Progress 09/01/02 to 08/31/04
Outputs This research focused on the study of the enzymes that are the determining step in cytokinin synthesis, isopentenyl transferases. These enzymes have recently been discovered in the model plant Arabidopsis thaliana as a direct result of the completion of its genome sequencing project(1,2). While all of the objectives have not yet been fulfilled, substantial progress has been made that will result in significant contributions to the field within the next year.
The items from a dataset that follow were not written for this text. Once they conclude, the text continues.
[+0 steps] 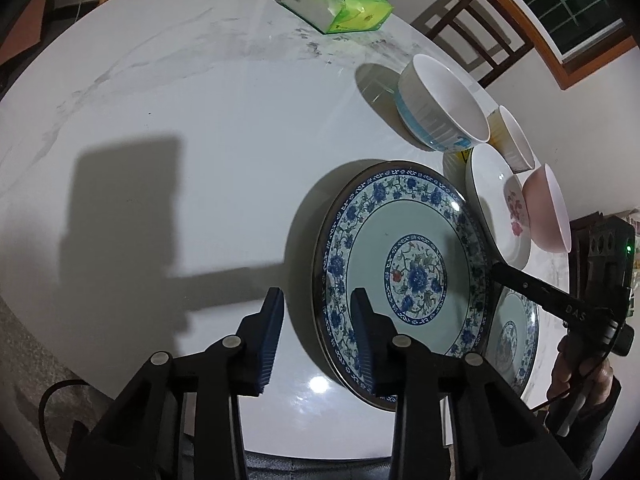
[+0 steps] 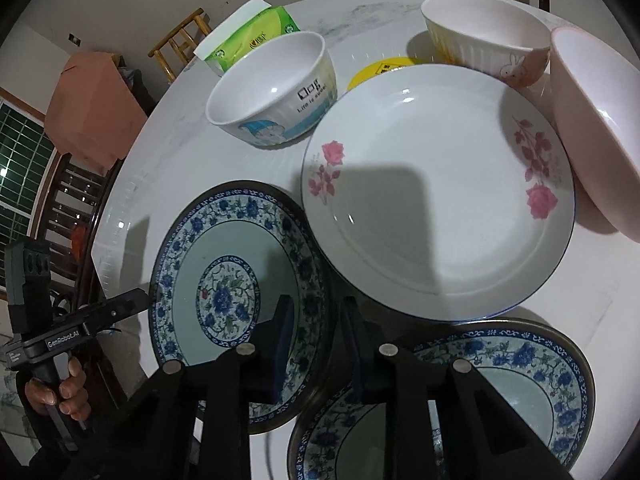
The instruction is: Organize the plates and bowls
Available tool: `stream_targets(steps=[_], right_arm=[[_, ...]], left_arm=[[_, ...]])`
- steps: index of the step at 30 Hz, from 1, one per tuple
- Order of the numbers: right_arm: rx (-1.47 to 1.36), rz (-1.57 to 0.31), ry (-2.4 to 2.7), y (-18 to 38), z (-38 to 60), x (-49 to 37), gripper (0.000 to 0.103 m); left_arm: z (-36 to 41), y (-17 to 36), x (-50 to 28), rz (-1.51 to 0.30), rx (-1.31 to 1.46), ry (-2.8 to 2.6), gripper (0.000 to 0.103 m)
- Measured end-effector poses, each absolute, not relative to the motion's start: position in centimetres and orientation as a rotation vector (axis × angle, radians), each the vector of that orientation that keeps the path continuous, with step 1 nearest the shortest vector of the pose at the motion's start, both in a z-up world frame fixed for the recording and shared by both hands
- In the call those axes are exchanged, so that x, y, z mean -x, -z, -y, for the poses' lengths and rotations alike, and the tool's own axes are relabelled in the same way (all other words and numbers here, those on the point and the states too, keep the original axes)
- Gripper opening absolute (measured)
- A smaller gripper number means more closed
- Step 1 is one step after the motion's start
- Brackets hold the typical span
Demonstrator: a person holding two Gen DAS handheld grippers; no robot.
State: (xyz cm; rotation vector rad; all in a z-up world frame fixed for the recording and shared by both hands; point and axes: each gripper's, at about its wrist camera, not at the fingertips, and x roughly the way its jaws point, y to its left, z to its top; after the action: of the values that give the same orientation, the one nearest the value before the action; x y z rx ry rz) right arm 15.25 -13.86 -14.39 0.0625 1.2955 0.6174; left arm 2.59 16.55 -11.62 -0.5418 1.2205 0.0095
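Both tools work one dish. Blue-and-white floral plate with a dark rim (image 1: pixel 404 256), near left of the round white marble-look surface (image 1: pixel 200 120), is tilted, its right edge lapping over a second plate of the same pattern (image 2: pixel 500 392). Left tool (image 1: pixel 318 340) straddles the plate's left rim: one blue pad (image 1: pixel 364 340) over the patterned border, the other outside the rim, jaws part-spread with a clear gap, not pinching yet. Right tool (image 2: pixel 318 344) straddles the opposite rim, gap narrow; whether its pads press the rim I cannot tell, shadow hides the contact. A person's hand (image 2: pixel 56 392) grips the left tool's handle. Behind these, just beside them: white shallow plate with pink rose print (image 2: pixel 440 200), touching or nearly touching the tilted plate's far edge. Far of that, white bowl with a blue cartoon print (image 2: pixel 272 96), white ribbed bowl with a rabbit print (image 2: pixel 484 36), plain pink bowl (image 2: pixel 592 132) at the right. Green tissue pack (image 1: pixel 340 4) sits far, well apart. Judgement: the step in hand is a two-sided grasp of the tilted blue plate, likely to stack it on its twin; sorting has barely begun, bowls unstacked. Next move calls for both tools to close firmly on the rim, then lift evenly so the plate neither slips nor scrapes.
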Motion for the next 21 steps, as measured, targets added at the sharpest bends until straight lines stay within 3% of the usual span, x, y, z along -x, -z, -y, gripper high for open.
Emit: stream_targets(steps=[5,12,21], right_arm=[[-0.072,-1.301,-0.634,15.0,13.9,-15.7,0.02],[-0.076,-1.307,-0.638,15.4,13.8,-16.2,0.015],[-0.063,-1.295,-0.627,15.5,14.0,-15.5,0.014]], left_arm=[[-16.6,12.2,-2.9,-1.224,0.553,0.001,0.018],[-16.2,12.9,-3.1,-1.237,0.554,0.023,0.012],[-15.9,13.1,-3.3,-1.235,0.519,0.022,0.012]])
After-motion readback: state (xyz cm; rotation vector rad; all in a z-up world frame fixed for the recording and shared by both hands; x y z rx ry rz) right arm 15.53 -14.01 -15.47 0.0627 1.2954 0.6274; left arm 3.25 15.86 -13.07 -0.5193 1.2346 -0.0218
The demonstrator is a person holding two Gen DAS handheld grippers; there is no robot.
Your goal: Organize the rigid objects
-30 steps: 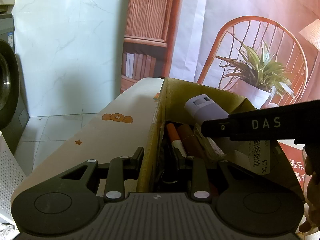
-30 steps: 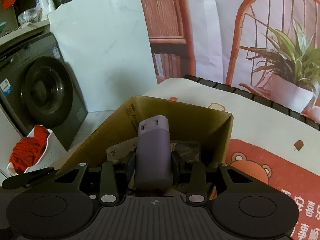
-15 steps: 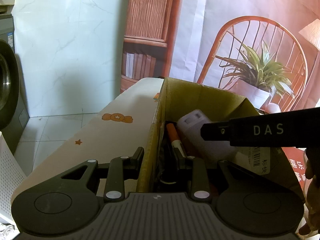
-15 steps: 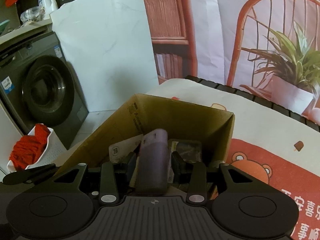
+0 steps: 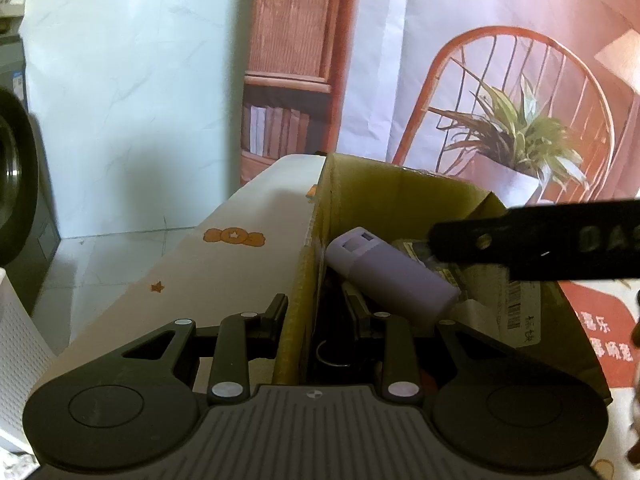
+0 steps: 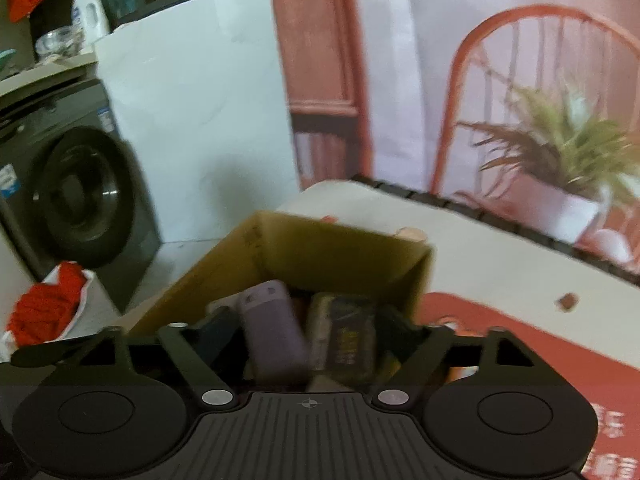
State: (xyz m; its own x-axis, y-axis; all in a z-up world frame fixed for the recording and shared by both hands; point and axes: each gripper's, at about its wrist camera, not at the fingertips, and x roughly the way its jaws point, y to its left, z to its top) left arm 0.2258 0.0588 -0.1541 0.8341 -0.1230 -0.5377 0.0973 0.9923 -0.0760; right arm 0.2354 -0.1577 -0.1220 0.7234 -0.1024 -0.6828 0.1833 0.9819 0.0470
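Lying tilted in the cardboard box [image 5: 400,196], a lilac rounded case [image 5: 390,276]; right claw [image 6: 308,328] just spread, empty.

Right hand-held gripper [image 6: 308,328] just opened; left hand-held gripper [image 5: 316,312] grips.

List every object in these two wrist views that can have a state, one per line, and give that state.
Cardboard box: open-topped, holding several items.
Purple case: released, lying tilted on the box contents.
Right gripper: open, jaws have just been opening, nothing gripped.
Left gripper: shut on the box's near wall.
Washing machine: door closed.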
The first objective was to identify and develop Arabidopsis plants with reduced levels of isopentenyl transferase transcripts and analyze their impacts on growth and development. Towards this end, insertional mutants from Joseph Ecker's collection at the Salk Institute and Jonathan Clarke's collection at the John Innes Centre have been obtained that disrupt the transcript levels of four of the seven isopentenyl transferase genes. Triple mutants have been generated, and crosses for the quadruple mutant are underway.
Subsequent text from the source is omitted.